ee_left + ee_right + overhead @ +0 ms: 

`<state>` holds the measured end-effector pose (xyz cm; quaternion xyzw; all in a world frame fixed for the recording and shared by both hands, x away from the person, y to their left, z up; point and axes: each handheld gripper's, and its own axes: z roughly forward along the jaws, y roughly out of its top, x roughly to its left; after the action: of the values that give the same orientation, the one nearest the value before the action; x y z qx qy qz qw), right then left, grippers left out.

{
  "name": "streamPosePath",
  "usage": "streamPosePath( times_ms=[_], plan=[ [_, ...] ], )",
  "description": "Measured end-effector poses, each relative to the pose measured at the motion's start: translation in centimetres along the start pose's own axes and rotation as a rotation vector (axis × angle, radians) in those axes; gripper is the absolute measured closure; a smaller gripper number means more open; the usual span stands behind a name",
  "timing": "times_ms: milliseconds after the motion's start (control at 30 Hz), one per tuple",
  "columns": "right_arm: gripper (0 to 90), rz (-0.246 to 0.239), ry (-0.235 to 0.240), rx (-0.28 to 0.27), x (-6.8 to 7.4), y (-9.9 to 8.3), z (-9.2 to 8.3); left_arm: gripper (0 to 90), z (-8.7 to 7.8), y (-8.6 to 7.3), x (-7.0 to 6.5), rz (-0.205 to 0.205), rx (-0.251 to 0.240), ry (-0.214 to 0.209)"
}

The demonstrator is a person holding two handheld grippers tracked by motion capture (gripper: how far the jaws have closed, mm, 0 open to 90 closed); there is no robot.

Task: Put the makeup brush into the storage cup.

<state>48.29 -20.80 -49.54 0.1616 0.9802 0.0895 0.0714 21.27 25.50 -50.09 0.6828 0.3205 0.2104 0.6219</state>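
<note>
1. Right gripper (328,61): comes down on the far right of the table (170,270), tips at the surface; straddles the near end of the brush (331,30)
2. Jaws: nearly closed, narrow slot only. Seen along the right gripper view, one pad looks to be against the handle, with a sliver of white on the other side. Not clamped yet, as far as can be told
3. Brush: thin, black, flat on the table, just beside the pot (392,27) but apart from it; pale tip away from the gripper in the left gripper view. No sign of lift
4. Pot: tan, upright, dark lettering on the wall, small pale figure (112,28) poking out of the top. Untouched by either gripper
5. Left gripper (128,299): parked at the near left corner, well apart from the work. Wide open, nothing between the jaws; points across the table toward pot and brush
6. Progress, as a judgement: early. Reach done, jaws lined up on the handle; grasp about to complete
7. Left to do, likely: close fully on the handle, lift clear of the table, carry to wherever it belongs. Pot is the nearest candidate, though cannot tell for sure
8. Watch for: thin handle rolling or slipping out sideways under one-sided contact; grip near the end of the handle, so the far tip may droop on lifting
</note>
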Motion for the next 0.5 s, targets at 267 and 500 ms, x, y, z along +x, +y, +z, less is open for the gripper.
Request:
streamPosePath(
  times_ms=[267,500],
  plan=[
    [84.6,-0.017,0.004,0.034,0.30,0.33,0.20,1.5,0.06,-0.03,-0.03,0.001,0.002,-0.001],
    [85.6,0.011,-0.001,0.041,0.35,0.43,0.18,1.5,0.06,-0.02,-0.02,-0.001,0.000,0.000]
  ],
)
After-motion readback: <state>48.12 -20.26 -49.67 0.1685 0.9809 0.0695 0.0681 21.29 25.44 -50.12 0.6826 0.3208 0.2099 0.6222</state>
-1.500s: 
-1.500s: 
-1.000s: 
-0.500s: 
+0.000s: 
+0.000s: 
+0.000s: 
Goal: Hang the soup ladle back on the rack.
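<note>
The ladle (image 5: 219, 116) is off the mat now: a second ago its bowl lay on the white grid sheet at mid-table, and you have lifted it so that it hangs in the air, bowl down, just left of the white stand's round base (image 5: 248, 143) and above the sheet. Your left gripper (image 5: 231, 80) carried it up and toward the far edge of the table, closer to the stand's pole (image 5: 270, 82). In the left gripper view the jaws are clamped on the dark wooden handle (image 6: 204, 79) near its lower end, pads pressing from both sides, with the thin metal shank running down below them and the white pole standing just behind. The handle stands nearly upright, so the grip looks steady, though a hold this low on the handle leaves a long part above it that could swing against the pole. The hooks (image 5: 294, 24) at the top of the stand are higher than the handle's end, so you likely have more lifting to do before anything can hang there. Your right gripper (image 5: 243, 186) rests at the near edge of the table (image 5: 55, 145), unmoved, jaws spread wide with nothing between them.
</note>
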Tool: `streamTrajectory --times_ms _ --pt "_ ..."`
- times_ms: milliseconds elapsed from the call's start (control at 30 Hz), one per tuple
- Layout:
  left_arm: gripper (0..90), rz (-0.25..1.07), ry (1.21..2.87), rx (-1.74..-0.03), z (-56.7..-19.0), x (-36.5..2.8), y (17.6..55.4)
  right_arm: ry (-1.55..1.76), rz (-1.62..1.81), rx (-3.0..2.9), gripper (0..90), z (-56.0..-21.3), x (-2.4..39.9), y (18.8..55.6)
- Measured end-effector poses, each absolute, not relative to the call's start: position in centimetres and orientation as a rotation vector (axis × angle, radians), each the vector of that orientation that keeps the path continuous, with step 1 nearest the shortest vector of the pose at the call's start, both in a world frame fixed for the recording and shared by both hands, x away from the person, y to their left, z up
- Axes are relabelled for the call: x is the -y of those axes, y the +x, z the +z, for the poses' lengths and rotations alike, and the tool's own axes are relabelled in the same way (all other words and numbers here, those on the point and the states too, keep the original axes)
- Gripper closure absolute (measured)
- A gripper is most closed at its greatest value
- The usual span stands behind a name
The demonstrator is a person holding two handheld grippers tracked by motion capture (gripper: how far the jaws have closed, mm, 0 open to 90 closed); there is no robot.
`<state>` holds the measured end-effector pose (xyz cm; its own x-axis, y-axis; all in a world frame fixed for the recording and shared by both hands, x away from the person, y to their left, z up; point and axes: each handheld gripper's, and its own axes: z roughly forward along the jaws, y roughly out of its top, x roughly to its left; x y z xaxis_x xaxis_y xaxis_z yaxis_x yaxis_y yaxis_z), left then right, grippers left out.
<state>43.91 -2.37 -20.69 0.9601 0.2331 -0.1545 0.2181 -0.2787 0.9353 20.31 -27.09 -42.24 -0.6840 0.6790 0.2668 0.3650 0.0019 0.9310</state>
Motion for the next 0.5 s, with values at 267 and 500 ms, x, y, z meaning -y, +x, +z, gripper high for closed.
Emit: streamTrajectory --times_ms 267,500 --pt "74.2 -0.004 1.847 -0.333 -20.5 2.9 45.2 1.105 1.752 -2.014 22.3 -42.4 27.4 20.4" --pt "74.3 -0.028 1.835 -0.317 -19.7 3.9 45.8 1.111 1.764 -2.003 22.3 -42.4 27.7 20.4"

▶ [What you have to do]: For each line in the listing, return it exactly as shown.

▶ [Response to this task]:
ee_left + ee_right + overhead @ +0 ms: 

`<state>` holds the measured end-effector pose (xyz cm; quaternion xyzw; all in a world frame fixed for the recording and shared by both hands, x away from the person, y to their left, z up; point and axes: each handheld gripper's, and its own axes: z roughly forward along the jaws, y roughly out of its top, x roughly to its left; after the action: of the values that give the same orientation, the one nearest the value before the action; x y z qx qy qz qw), right then left, grippers left out.

{
  "name": "streamPosePath",
  "usage": "streamPosePath( times_ms=[_], plan=[ [_, ...] ], )",
  "description": "Measured end-effector poses, each relative to the pose measured at the motion's start: translation in centimetres along the start pose's own axes and rotation as a rotation vector (axis × angle, radians) in those axes; gripper is the absolute measured closure; a smaller gripper number means more open; the usual span stands behind a name",
  "timing": "times_ms: milliseconds after the motion's start (control at 30 Hz), one per tuple",
  "columns": "right_arm: gripper (0 to 90), rz (-0.246 to 0.239), ry (-0.235 to 0.240), rx (-0.28 to 0.27), x (-6.8 to 7.4), y (-9.9 to 8.3), z (-9.2 to 8.3); left_arm: gripper (0 to 90), z (-8.7 to 7.8), y (-8.6 to 7.3), x (-7.0 to 6.5), rz (-0.205 to 0.205), rx (-0.251 to 0.240), ry (-0.214 to 0.209)"
}

The demonstrator is a person holding two handheld grippers tracked by motion capture (gripper: how far the jaws have closed, mm, 0 open to 90 closed); there is no robot.

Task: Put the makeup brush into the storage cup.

<state>48.29 -20.80 -49.54 0.1616 0.9802 0.0895 0.0714 21.27 25.50 -50.09 0.6828 0.3205 0.2104 0.6219</state>
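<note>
1. Right gripper (328,61): comes down on the far right of the table (170,270), tips at the surface; straddles the near end of the brush (331,30)
2. Jaws: nearly closed, narrow slot only. Seen along the right gripper view, one pad looks to be against the handle, with a sliver of white on the other side. Not clamped yet, as far as can be told
3. Brush: thin, black, flat on the table, just beside the pot (392,27) but apart from it; pale tip away from the gripper in the left gripper view. No sign of lift
4. Pot: tan, upright, dark lettering on the wall, small pale figure (112,28) poking out of the top. Untouched by either gripper
5. Left gripper (128,299): parked at the near left corner, well apart from the work. Wide open, nothing between the jaws; points across the table toward pot and brush
6. Progress, as a judgement: early. Reach done, jaws lined up on the handle; grasp about to complete
7. Left to do, likely: close fully on the handle, lift clear of the table, carry to wherever it belongs. Pot is the nearest candidate, though cannot tell for sure
8. Watch for: thin handle rolling or slipping out sideways under one-sided contact; grip near the end of the handle, so the far tip may droop on lifting
</note>
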Motion for the next 0.5 s, targets at 267 and 500 ms, x, y, z along +x, +y, +z, less is open for the gripper.
Request:
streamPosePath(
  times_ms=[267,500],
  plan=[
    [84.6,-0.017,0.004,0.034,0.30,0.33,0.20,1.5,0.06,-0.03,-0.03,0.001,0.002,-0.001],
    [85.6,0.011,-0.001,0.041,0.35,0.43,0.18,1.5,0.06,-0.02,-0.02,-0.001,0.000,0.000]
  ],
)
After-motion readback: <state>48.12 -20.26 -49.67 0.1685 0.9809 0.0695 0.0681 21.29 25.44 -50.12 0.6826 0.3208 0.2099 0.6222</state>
-1.500s: 
-1.500s: 
-1.000s: 
-0.500s: 
+0.000s: 
+0.000s: 
+0.000s: 
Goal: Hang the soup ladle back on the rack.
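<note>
The ladle (image 5: 219, 116) is off the mat now: a second ago its bowl lay on the white grid sheet at mid-table, and you have lifted it so that it hangs in the air, bowl down, just left of the white stand's round base (image 5: 248, 143) and above the sheet. Your left gripper (image 5: 231, 80) carried it up and toward the far edge of the table, closer to the stand's pole (image 5: 270, 82). In the left gripper view the jaws are clamped on the dark wooden handle (image 6: 204, 79) near its lower end, pads pressing from both sides, with the thin metal shank running down below them and the white pole standing just behind. The handle stands nearly upright, so the grip looks steady, though a hold this low on the handle leaves a long part above it that could swing against the pole. The hooks (image 5: 294, 24) at the top of the stand are higher than the handle's end, so you likely have more lifting to do before anything can hang there. Your right gripper (image 5: 243, 186) rests at the near edge of the table (image 5: 55, 145), unmoved, jaws spread wide with nothing between them.
</note>
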Tool: `streamTrajectory --times_ms _ --pt "_ ..."`
- times_ms: milliseconds elapsed from the call's start (control at 30 Hz), one per tuple
- Layout:
  left_arm: gripper (0..90), rz (-0.25..1.07), ry (1.21..2.87), rx (-1.74..-0.03), z (-56.7..-19.0), x (-36.5..2.8), y (17.6..55.4)
  right_arm: ry (-1.55..1.76), rz (-1.62..1.81), rx (-3.0..2.9), gripper (0..90), z (-56.0..-21.3), x (-2.4..39.9), y (18.8..55.6)
- Measured end-effector poses, each absolute, not relative to the call's start: position in centimetres and orientation as a rotation vector (axis × angle, radians), each the vector of that orientation that keeps the path continuous, with step 1 nearest the shortest vector of the pose at the call's start, both in a world frame fixed for the recording and shared by both hands, x away from the person, y to their left, z up
- Axes are relabelled for the call: x is the -y of those axes, y the +x, z the +z, for the poses' lengths and rotations alike, and the tool's own axes are relabelled in the same way (all other words and numbers here, those on the point and the states too, keep the original axes)
- Gripper closure absolute (measured)
- A gripper is most closed at its greatest value
- The usual span stands behind a name
The demonstrator is a person holding two handheld grippers tracked by motion capture (gripper: how far the jaws have closed, mm, 0 open to 90 closed); there is no robot.
`<state>` holds the measured end-effector pose (xyz cm; its own x-axis, y-axis; all in a world frame fixed for the recording and shared by both hands, x away from the person, y to their left, z up; point and axes: each handheld gripper's, and its own axes: z roughly forward along the jaws, y roughly out of its top, x roughly to its left; x y z xaxis_x xaxis_y xaxis_z yaxis_x yaxis_y yaxis_z), left then right, grippers left out.
<state>43.91 -2.37 -20.69 0.9601 0.2331 -0.1545 0.2181 -0.2787 0.9353 20.31 -27.09 -42.24 -0.6840 0.6790 0.2668 0.3650 0.0019 0.9310</state>
Motion for the next 0.5 s, with values at 267 and 500 ms, x, y, z meaning -y, +x, +z, gripper high for closed.
Emit: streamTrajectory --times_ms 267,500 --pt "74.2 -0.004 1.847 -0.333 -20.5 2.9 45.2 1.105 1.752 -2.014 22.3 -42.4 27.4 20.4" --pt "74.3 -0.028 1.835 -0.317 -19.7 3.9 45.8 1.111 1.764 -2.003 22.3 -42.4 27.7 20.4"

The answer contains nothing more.